O bebê lembra do que acontece na barriga: carinho é importante desde sempre! (Foto: Thinkstock)

O bebê lembra do que acontece na barriga: carinho é importante desde sempre! (Foto: Thinkstock)

Uma pesquisa realizada pela Universidade de Brasília, por exemplo, testou a habilidade do recém-nascido de reconhecer a voz materna. Com aparelhos de medição de respiração e frequência cardíaca, os cientistas mostraram que as reações dos pequenos era diferente ao ouvir três tipos de música: uma canção acelerada com uma voz masculina, a mesma, em ritmo lento cantada por outra voz masculina e também uma versão interpretada pela própria mãe do bebê. Na última, claro, os pesquisadores notaram que ele não só prestava mais atenção, como ficava mais tranquilo.

O que só torna ainda mais importante que os pais interajam com o bebê ainda na barriga, tanto por meio de conversas, histórias e músicas, quanto por meio do toque.

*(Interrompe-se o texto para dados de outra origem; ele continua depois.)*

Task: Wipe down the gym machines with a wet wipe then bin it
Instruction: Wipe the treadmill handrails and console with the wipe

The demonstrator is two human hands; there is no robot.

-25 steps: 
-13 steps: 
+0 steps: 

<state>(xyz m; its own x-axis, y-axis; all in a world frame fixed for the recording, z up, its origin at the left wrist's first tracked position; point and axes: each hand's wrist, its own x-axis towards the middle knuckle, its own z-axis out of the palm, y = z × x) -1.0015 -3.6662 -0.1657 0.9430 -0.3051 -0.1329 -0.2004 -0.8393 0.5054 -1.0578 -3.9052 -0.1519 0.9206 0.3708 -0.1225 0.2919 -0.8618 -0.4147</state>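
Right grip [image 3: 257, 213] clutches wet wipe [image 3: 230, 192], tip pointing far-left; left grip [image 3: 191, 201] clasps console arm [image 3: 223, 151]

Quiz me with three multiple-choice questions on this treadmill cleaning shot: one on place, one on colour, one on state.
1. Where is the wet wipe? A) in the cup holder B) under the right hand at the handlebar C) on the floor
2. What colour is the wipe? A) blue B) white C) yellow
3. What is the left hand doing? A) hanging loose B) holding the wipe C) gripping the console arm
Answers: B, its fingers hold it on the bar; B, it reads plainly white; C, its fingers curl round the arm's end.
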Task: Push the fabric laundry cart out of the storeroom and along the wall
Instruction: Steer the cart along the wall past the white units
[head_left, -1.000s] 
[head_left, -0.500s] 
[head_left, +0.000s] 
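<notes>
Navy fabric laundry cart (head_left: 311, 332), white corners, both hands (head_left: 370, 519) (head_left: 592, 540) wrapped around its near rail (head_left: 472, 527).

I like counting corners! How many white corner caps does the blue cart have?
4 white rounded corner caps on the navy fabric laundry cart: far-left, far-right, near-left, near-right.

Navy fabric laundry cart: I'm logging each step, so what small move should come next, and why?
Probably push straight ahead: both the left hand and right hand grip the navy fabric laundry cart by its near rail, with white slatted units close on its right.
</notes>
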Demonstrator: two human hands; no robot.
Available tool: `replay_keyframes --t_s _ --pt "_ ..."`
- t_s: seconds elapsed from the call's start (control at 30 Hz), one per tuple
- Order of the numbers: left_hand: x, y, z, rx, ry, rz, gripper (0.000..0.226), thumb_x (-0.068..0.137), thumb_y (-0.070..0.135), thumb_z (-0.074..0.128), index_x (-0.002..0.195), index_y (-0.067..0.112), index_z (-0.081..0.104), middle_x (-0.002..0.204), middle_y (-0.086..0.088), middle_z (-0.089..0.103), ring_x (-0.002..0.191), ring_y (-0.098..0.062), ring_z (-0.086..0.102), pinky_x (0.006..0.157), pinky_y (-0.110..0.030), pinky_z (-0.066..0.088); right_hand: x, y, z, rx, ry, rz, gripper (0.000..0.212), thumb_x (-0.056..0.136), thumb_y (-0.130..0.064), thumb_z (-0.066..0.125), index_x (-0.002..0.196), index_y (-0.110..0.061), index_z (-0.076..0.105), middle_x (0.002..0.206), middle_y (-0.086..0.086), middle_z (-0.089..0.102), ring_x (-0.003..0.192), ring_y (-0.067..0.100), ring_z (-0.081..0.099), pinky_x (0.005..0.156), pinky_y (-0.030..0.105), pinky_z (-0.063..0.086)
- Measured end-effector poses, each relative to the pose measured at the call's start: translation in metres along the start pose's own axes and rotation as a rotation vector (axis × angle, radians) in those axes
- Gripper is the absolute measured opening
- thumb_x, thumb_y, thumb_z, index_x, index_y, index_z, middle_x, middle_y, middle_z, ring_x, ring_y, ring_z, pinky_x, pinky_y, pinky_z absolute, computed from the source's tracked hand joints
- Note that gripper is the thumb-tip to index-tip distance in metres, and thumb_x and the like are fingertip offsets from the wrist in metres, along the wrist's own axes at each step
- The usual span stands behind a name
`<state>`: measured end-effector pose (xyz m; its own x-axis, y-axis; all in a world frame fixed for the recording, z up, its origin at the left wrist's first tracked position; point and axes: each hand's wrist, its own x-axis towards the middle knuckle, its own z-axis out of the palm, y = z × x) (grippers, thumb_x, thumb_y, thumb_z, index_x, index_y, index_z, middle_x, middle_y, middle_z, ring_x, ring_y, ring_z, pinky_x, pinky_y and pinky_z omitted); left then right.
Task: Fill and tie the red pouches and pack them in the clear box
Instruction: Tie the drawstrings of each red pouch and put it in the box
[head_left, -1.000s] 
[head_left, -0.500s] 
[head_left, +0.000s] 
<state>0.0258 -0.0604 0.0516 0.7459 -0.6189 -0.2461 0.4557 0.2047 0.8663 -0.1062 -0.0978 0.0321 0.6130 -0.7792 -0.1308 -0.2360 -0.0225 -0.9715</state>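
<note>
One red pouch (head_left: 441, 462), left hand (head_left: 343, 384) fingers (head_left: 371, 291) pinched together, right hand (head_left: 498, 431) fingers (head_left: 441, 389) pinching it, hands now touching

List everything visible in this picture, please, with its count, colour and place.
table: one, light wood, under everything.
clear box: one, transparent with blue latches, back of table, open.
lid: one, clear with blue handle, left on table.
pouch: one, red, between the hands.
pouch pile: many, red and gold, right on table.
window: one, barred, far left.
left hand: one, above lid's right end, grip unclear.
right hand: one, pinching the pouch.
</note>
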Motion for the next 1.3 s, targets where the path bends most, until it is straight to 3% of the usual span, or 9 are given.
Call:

Segundo Mantelli, embora o bebê comece a ouvir por volta da 20ª semana de gestação, a primeira célula cerebral surge bem antes, na 10ª semana. “Nós temos o que se chama de memória celular (isto é, informações registradas quimicamente nas células). Mesmo sem ouvir, o bebê pode sentir a vibração da voz e de outros sons em diferentes timbes”, acredita o especialista. Por isso, a recomendação é de que essa rotina de carinho, digamos assim, seja mantida após o nascimento com o intuito de tranquilizar o bebê – como numa crise de cólica ou na hora de dormir, por exemplo. Que tal começar já?